In a pretrial hearing, the district court granted Dowdy's motion in limine barring the admission of extraneous offense evidence except for possible "same transaction contextual evidence" related to "what happened that day." At trial, the State called George Kreidler to testify. Kreidler was arrested with Dowdy by officers who were attempting to serve an arrest warrant on Kreidler. During his testimony, the following exchange took place without objection:
Q: [by State] And how did you come to know Ms. Dowdy?
A: I was on drugs back then, so I mean I met her through - I think it was Larry Teague brought her over one night, and we were all doing some drugs. And I met her just once prior to her coming over the day of May 21st [the day of the arrest].
- And when approximately would that have been?
- Oh, probably a couple of months prior to May.

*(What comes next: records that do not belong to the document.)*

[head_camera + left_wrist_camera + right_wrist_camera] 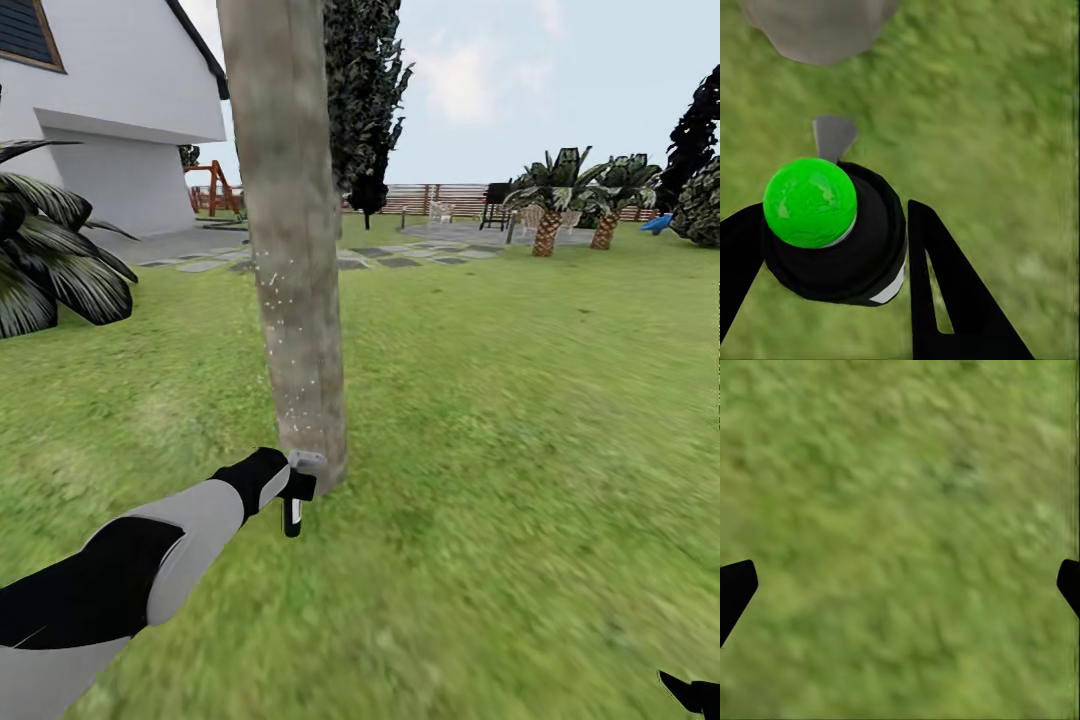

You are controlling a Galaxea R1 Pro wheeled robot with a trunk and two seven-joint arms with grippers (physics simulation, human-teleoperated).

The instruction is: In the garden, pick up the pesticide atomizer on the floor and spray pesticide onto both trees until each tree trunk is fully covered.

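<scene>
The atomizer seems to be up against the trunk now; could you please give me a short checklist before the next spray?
1. Atomizer held between the left pincer fingers: ok.
2. Nozzle aimed at the tree trunk: ok, its grey head sits near the base.
3. Spray reaching the bark: ok, white specks show on the lower part.
4. Trunk fully covered: not ok, the upper bark shows no specks.
5. Right pincer free: ok, open over the lawn.
6. Second tree sprayed: cannot tell.
</scene>
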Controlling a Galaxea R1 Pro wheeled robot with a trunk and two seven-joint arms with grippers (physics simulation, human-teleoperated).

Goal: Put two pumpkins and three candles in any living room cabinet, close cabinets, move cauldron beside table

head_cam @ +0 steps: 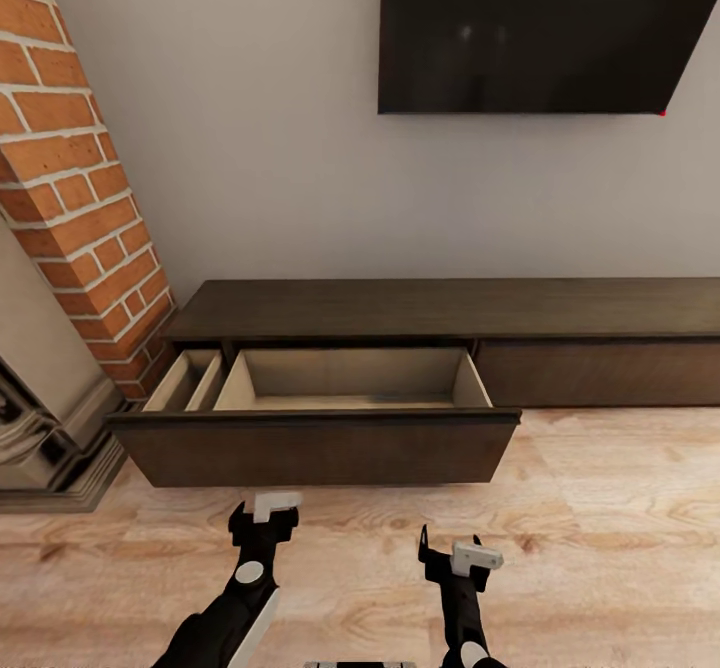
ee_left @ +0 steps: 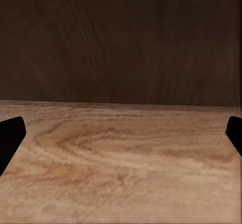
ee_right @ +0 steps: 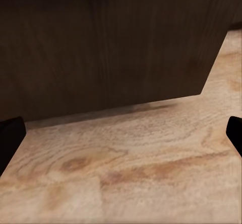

Kreidler said Dowdy was not at his house for purposes related to his lawnmower-repair business. Dowdy testified on her own behalf that she came to be at Kreidler's house because she needed her lawnmower repaired. She claimed that when she arrived at his house, Kreidler asked her to give him a ride to another location and back. She agreed, waited in the car as instructed at the second location, and then drove him back to his house. When they arrived at his house, she saw drugs and paraphernalia. She said she was preparing to leave when the police arrived.
Dowdy contends that Kreidler's testimony that he had met her once before the day of their arrest and that they "were all doing some drugs" violated the district court's order granting her motion in limine.
Even if we assume that Kreidler's testimony was not describing how Dowdy came to be at his house on the day they were arrested and that it, in fact, violated Dowdy's motion in limine, we do not believe that the testimony and the district court's failure to act sua sponte to instruct the jury to disregard the evidence or to declare a mistrial comprised fundamental or structural error. See Ethington v. State, 819 S.W.2d 854, 858 (Tex. Crim. App. 1991) (defendant generally must "continue to object each time inadmissible evidence is offered"); Gonzales v. State, 685 S.W.2d 47, 50 (Tex. Crim. App. 1985) ("For error to be preserved with regard to the subject matter of [a] motion in limine[,] it is absolutely necessary that an objection be made at the time when the subject is raised during the trial."). Dowdy has not provided this Court with any authority holding that the admission of this type of evidence is fundamentally erroneous or egregiously harmful. In fact, Dowdy's insistence that the district court should have instructed the jury to disregard the evidence indicates that the error was mere trial error and thus, required an objection to preserve it. Dowdy has not preserved her complaint for appeal. See Norris, 902 S.W.2d at 446 (lack of trial objection waived complaint as to extraneous offense evidence never linked to defendant; objection would have allowed State to present additional proof or given trial court opportunity to strike testimony). We overrule Dowdy's seventh issue on appeal.
We have found that Dowdy failed to preserve any error and have overruled all of her appellate issues. We affirm the district court's judgment.
Lee Yeakel, Justice
Before Chief Justice Aboussie, Justices B. A. Smith and Yeakel
Affirmed
Filed: August 30, 2002
Do Not Publish
1. A "commitment" question asks a veniremember to set the hypothetical parameters of her decision making. Standefer v. State, 59 S.W.3d 177, 180 (Tex. Crim. App. 2001). Not all commitment questions are improper and objectionable. Id. at 181.